Religion consists of human beings’ relation to that which they regard as holy, sacred, absolute, spiritual, divine, or worthy of especial reverence. It encompasses the way that people deal with ultimate concerns about life and death and the fate of the world. It also includes the way that people cope with the sense of mystery that surrounds human existence. In mystical traditions, it also includes the belief that a supreme deity has created and is sustaining the universe and in which they find meaning for their own lives. In more humanistic or naturalistic traditions, it also includes the way that people cope with their concerns about the broader human community and the natural environment.

Many scholars have sought to define religion in terms of beliefs or, alternatively, of any subjective mental states. This approach can be criticized as reducing the study of religion to the comparison of different religions normatively (though such evaluation is unavoidable for philosophical and theological systems). However, it is difficult to construct a clear definition that will allow one to distinguish what is genuinely religious from what is not.
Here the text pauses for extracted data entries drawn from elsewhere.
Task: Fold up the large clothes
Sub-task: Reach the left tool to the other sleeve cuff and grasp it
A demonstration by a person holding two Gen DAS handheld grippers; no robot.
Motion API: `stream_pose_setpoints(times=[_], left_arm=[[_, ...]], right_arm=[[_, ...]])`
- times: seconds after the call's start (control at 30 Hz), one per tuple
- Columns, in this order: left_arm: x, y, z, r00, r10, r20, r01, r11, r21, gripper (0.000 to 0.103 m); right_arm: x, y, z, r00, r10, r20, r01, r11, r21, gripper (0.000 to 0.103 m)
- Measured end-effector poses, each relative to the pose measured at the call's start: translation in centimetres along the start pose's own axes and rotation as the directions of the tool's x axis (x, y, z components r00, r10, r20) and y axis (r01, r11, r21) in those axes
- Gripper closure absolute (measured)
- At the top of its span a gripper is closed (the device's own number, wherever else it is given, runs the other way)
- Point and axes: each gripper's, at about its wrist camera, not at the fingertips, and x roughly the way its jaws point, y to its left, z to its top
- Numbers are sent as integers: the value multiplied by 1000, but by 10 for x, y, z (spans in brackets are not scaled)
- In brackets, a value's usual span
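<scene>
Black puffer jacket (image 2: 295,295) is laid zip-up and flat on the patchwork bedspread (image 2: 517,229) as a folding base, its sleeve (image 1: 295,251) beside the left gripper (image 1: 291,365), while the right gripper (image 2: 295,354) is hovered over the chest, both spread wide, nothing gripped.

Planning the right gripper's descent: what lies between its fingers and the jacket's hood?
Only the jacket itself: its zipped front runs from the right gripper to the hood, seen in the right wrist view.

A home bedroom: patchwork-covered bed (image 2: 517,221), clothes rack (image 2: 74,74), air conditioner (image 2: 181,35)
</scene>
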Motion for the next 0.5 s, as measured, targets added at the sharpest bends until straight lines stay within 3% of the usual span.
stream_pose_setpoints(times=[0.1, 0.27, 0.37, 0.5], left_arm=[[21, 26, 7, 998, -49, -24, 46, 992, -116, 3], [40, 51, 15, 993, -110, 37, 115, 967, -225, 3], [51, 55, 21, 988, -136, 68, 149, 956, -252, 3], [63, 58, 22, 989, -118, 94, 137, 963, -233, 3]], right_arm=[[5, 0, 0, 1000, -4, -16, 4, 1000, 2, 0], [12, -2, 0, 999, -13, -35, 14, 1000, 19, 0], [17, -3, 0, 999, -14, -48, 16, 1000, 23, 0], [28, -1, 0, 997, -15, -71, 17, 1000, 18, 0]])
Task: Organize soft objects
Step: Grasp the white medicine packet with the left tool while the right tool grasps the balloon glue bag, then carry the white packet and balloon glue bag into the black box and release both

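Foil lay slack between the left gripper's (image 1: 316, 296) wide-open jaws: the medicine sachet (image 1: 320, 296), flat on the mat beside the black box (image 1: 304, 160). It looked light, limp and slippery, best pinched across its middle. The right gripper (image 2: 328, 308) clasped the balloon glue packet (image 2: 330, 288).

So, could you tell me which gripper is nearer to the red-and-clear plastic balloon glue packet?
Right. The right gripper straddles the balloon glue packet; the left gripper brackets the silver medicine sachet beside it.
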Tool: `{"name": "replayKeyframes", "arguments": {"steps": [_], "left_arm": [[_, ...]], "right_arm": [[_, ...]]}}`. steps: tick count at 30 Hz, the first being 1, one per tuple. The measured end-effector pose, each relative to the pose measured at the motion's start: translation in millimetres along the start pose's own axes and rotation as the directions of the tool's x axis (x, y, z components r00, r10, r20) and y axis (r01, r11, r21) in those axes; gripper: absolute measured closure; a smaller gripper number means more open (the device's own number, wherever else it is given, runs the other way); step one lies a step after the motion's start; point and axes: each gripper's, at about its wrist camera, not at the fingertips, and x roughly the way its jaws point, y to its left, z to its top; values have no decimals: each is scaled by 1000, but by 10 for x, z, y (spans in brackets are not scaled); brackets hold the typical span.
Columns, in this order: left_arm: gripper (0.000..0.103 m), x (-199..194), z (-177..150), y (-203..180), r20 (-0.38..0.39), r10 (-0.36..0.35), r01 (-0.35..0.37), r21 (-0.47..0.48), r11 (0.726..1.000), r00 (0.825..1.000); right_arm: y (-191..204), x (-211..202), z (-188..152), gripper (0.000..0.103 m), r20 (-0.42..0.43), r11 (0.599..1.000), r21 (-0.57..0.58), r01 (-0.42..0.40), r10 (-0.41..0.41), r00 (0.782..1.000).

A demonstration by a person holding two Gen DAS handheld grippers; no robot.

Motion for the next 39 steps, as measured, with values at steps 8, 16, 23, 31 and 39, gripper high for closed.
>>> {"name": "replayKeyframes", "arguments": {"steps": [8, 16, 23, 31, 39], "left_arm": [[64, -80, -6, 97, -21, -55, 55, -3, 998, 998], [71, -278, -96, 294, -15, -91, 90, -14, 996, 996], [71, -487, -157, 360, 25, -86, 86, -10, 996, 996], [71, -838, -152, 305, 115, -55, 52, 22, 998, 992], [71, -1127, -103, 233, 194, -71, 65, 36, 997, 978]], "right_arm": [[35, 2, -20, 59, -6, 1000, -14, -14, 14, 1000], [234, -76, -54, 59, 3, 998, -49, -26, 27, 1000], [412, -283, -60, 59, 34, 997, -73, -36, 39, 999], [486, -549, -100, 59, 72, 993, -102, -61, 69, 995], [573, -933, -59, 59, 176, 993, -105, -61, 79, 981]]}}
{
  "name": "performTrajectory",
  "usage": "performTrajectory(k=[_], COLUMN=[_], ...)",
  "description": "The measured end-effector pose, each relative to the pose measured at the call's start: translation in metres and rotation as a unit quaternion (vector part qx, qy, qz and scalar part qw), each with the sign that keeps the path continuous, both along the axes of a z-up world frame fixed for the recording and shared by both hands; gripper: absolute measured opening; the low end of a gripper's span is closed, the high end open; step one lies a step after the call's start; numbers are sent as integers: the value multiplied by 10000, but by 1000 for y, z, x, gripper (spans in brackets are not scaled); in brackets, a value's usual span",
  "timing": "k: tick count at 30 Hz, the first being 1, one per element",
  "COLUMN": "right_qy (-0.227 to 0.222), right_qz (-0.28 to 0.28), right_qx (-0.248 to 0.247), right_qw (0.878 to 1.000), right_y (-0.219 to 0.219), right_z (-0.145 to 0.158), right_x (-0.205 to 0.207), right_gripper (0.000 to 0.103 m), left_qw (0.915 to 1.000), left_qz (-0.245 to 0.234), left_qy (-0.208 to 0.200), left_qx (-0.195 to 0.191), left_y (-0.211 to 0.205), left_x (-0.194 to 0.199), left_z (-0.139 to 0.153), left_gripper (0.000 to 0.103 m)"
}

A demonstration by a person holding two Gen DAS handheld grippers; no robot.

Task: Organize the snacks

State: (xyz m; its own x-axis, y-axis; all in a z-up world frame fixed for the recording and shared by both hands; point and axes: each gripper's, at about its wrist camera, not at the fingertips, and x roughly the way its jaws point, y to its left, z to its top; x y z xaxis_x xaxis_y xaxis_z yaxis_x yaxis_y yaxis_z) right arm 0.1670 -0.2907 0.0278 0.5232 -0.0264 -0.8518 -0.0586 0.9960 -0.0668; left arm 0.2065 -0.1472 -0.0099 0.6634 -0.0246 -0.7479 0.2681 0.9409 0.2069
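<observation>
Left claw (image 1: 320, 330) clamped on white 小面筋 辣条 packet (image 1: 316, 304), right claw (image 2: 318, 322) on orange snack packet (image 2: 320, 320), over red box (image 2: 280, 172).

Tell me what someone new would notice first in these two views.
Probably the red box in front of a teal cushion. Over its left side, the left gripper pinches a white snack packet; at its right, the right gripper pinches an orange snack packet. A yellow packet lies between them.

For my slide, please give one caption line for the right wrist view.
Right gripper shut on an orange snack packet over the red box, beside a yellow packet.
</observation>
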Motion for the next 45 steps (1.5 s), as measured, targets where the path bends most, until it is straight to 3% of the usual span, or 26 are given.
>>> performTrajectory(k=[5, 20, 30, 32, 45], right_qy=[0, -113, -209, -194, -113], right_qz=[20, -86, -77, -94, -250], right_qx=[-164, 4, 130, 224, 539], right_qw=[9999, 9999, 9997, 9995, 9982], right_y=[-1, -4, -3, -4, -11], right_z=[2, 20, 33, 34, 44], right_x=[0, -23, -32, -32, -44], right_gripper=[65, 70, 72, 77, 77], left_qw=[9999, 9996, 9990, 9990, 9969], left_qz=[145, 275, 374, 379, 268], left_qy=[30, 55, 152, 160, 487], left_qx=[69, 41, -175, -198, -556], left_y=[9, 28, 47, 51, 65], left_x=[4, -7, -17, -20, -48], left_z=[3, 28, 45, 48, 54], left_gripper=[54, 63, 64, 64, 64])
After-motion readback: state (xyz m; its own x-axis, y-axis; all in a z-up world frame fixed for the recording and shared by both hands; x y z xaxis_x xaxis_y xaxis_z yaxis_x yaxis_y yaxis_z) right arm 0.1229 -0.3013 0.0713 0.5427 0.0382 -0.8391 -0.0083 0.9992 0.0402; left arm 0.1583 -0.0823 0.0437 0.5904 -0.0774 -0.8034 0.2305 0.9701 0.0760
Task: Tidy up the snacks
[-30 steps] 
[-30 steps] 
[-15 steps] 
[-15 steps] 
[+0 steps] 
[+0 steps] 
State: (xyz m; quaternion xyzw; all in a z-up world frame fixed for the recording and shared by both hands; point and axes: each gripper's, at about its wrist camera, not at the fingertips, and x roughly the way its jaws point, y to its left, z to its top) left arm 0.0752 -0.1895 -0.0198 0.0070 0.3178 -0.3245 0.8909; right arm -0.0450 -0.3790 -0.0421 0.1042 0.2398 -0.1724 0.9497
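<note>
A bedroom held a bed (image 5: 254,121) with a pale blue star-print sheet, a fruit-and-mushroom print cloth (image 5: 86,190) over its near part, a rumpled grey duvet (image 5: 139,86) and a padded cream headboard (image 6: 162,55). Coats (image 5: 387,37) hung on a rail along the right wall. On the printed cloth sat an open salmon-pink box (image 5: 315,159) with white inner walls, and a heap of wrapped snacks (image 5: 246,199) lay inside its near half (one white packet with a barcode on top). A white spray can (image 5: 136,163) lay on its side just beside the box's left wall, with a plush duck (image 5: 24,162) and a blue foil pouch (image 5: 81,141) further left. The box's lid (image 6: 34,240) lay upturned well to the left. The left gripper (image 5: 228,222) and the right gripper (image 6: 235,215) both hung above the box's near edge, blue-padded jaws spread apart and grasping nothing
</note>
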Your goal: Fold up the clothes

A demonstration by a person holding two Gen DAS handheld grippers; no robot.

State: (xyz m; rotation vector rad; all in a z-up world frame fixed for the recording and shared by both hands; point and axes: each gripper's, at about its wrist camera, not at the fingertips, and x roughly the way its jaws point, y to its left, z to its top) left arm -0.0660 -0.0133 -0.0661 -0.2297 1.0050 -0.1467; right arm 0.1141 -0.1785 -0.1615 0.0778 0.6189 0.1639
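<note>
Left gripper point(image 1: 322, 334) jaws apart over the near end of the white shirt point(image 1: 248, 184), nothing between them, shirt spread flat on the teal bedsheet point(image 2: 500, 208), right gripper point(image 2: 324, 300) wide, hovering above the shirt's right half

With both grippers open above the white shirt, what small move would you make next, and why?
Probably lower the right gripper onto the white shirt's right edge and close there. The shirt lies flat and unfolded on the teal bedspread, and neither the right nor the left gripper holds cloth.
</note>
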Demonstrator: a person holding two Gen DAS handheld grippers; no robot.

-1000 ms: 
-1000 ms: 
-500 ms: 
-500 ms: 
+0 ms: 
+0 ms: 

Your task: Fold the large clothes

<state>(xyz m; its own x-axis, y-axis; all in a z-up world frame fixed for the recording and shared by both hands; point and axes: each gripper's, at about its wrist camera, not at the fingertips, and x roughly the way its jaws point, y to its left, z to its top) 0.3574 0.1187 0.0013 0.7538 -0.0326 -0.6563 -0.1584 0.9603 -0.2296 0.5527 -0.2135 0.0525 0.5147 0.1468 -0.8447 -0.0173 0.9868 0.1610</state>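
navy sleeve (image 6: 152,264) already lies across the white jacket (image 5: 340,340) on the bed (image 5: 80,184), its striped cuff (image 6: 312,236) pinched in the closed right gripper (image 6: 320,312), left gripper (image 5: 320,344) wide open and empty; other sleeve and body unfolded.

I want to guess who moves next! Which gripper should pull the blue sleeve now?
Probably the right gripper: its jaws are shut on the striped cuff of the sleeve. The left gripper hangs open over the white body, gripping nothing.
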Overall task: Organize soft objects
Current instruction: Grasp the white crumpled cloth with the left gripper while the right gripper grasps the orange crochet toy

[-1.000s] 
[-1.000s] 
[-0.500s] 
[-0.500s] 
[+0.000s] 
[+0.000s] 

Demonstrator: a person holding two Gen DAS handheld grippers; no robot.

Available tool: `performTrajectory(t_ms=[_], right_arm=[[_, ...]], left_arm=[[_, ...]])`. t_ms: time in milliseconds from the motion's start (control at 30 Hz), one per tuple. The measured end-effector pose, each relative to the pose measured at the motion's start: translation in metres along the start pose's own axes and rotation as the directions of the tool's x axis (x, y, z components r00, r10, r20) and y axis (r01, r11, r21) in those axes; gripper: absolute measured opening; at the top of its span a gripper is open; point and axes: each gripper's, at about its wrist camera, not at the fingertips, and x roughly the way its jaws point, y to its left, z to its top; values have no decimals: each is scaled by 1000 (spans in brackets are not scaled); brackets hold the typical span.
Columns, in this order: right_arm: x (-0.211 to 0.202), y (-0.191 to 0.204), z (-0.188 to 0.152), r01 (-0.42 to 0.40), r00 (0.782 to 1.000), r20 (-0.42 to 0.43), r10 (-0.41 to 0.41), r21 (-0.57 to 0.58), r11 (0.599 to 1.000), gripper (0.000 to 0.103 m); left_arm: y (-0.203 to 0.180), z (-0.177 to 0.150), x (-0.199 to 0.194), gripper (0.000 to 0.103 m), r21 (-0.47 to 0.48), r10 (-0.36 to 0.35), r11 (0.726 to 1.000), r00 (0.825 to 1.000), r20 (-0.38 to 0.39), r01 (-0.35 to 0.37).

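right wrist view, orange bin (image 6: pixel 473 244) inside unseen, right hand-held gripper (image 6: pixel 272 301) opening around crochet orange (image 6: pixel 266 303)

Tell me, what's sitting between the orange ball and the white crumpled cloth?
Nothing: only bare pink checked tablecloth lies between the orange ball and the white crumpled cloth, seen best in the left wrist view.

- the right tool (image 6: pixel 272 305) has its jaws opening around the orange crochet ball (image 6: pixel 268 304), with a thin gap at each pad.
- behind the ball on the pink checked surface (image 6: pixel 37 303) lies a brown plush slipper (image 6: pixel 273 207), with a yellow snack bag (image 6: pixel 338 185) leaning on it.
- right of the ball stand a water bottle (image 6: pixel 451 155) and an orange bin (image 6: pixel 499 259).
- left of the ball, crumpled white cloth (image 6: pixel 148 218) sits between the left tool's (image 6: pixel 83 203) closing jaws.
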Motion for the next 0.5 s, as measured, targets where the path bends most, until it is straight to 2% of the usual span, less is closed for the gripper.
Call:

A number of sociologists have argued that it is impossible to have a substantive definition because there are so many different forms of religion. Nevertheless, they have developed formal strategies that attempt to determine what makes something a religion in some general sense. For example, some have used the structure of related discontinuity between an empirical, mundane order and a superempirical, cosmic-level order as definitive of religion (see, for example, Berger 1974). Others have rejected notions of thing-hood and have characterized religion in functional terms, arguing that it names a form of life with a certain set of properties.